* **WHAT THE TASK ASKS**
Where a line of the material includes the string "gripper", copy that line.

* **INPUT DATA**

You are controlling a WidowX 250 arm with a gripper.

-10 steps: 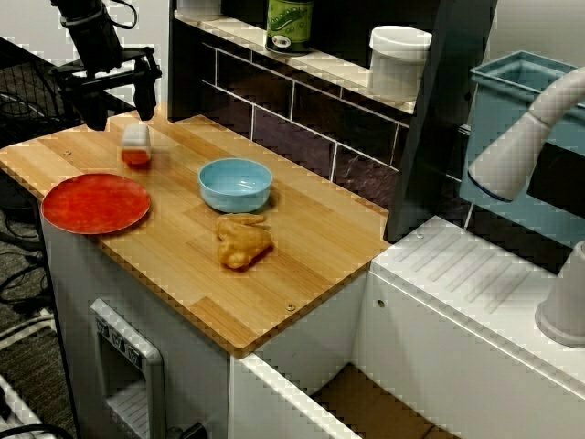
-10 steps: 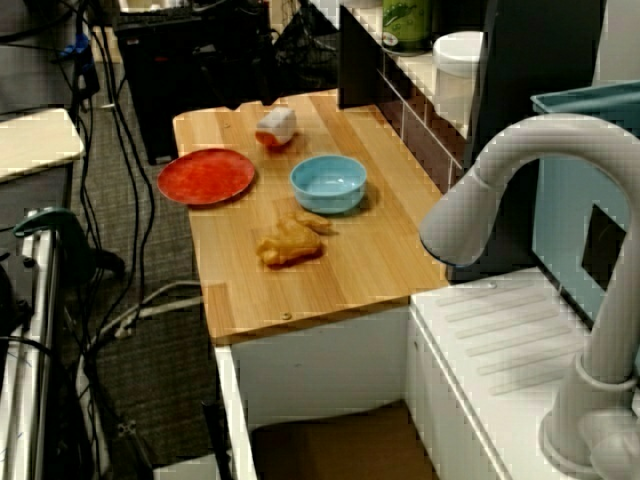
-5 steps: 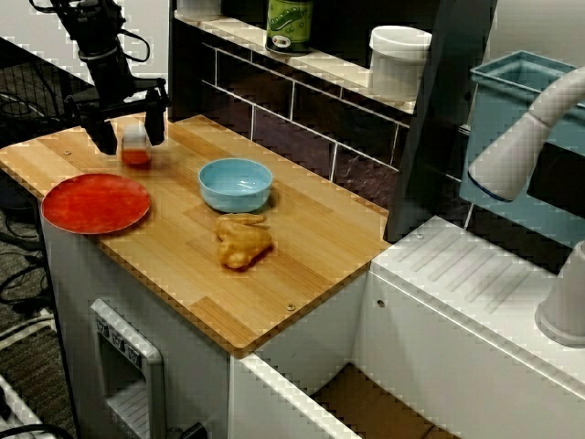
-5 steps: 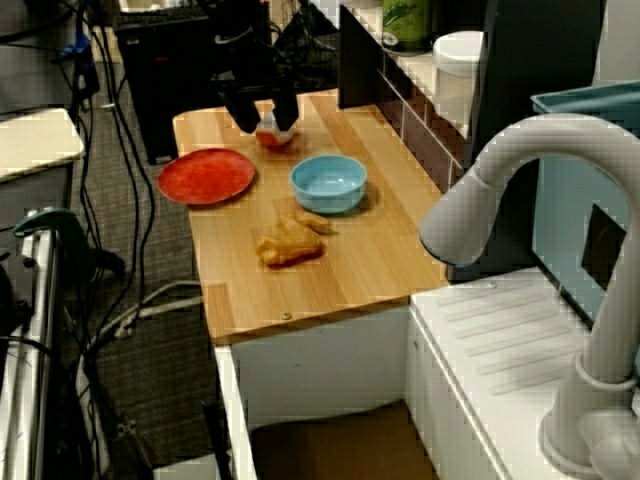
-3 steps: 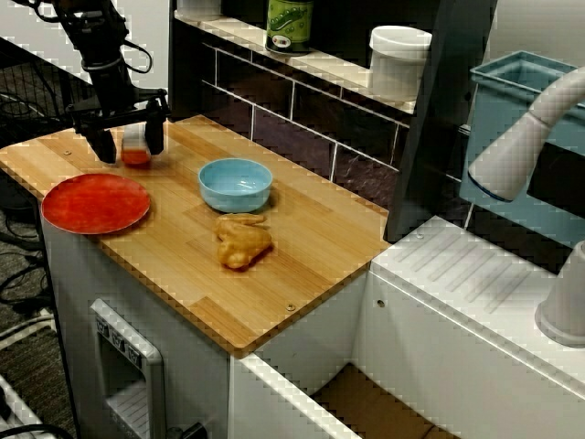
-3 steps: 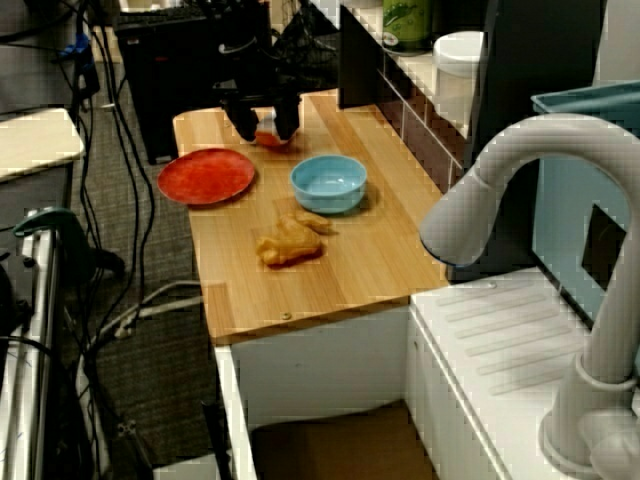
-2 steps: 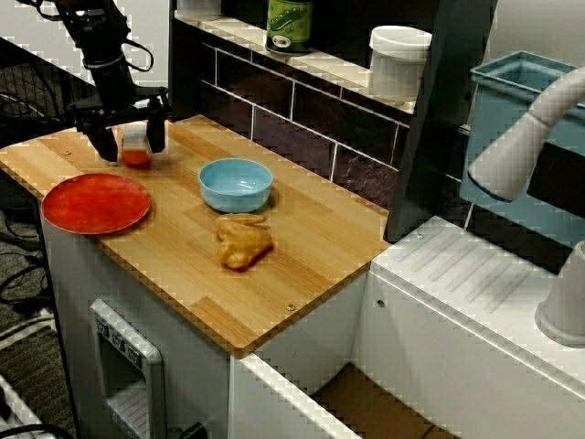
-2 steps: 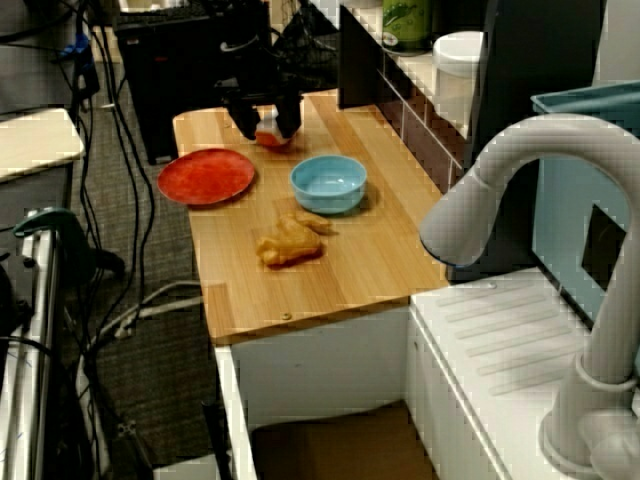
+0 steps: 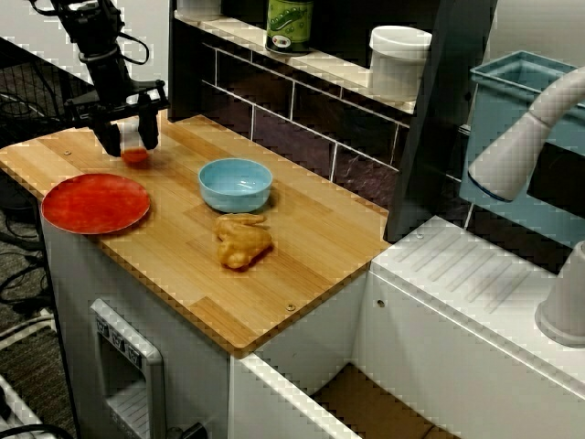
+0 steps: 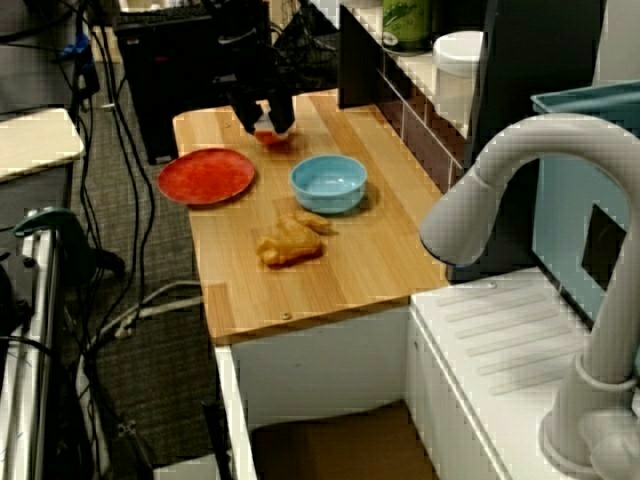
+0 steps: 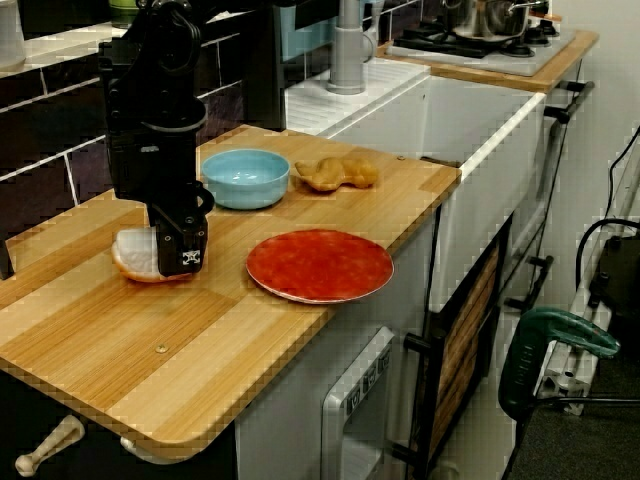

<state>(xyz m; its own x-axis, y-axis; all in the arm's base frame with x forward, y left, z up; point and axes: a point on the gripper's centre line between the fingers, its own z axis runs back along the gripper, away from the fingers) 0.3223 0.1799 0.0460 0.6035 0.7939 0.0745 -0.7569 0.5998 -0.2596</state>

* **EXERCISE SOLUTION**
You are controlling a WidowX 250 arm with a gripper.
<state>(xyz m; its own x-axis, y-axis; all in the arm's base frame with x forward, y left, z up; point and axes: a point on the gripper's centre line between the fingers, its own z axis runs back along the gripper, away from the fingers) 0.3223 0.1799 0.0460 0.6035 0.7939 0.0745 -0.7569 0.5998 -0.2596</state>

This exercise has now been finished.